5. Don’t experiment. Keep to the code. The Writer’s Code, not the Pirate’s Code, ’cause if you kept to the Pirate’s Code, you’d realize that it’s simply guidelines. So if you’ve written a “different” book and your critique group or editor tells you to adhere to formula, what do you do? You listen, because you don’t want to grow or challenge yourself or your readers. You just want to be an average writer anyway. Not an artist.

6. Ignore social media, because you heard of a study that said it makes absolutely no difference to a writer’s career. Bah! Hide in a hole because people are only interested in your books and don’t want to get to know the real you. It’s not like you spill the most intimate parts of yourself into those books every day, right?

7. Stop reading or taking workshops. I know, I know. You’ve read everything, you can’t possibly learn anything new, you should be teaching. Well, then, teach, because you can learn from teaching, and when you stop learning and trying to improve, the work shrivels up before you do.

8. Never write about something you’re not an authority on. God forbid you take on a challenge.

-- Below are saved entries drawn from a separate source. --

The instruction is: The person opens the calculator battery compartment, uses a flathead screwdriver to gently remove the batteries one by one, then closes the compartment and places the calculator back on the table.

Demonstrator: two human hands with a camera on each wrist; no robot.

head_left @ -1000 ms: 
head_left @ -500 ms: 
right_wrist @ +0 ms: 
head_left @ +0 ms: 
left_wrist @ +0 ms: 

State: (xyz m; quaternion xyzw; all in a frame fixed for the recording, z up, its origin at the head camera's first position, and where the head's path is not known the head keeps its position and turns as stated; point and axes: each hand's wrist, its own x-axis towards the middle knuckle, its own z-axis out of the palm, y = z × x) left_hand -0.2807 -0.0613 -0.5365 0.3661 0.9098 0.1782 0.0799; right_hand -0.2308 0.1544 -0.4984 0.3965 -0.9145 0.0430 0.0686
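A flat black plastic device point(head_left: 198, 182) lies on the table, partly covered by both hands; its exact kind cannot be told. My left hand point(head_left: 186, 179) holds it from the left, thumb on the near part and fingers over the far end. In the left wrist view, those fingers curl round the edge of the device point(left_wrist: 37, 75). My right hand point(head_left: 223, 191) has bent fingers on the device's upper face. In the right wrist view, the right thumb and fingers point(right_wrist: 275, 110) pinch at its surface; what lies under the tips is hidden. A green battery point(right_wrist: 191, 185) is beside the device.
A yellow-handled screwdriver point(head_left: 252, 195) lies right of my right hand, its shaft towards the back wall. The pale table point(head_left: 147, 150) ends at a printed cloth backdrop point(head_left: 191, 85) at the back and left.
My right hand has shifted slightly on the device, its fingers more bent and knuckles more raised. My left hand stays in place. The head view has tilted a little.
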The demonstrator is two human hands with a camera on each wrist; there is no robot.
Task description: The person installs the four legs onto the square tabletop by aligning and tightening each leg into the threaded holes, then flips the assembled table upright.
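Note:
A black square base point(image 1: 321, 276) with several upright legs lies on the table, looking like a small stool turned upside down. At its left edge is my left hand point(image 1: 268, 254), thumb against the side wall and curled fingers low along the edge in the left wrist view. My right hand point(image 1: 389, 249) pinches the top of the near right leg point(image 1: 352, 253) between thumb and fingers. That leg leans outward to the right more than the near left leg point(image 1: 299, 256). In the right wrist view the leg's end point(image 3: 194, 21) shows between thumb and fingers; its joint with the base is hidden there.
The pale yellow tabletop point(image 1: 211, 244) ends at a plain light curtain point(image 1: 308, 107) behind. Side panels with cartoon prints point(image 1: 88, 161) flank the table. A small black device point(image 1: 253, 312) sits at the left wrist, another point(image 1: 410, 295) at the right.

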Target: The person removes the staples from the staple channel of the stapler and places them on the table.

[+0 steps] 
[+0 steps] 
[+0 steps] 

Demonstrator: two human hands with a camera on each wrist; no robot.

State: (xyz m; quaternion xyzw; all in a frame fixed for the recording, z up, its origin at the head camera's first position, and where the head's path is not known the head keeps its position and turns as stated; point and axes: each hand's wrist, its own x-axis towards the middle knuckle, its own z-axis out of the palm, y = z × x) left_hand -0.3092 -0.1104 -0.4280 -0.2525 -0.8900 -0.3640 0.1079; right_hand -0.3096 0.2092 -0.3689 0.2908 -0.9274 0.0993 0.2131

9. Don’t pay attention to your readers or fans. Only Lady GaGa does that, and she’s crazy (like a fox). Never follow anyone back on Twitter, because you’re amazing and everything you have to say is golden and everything everyone else says is dull and superfluous: Followers 20,000 Following 3

10. Reject those speaking engagements, because public speaking is hard. After all, you’re an introvert, your talent dwells within your mind but can never flow past your lips. Let’s face it, you have the speaking ability of Frankenstein. You can only speak decently when there’s something you’re passionate about, and that can’t be writing, can it?

11. Never follow the latest news in the industry, reject change because it doesn’t exist. The publishing industry will stay the same forever and you don’t have to adapt. You don’t care how cute those Angry Birds are, you will not buy an iPad, or any other snazzy gadget from the future (doddering old fool).

12. Never write a blog because you hate writing short informative pieces or silly lists.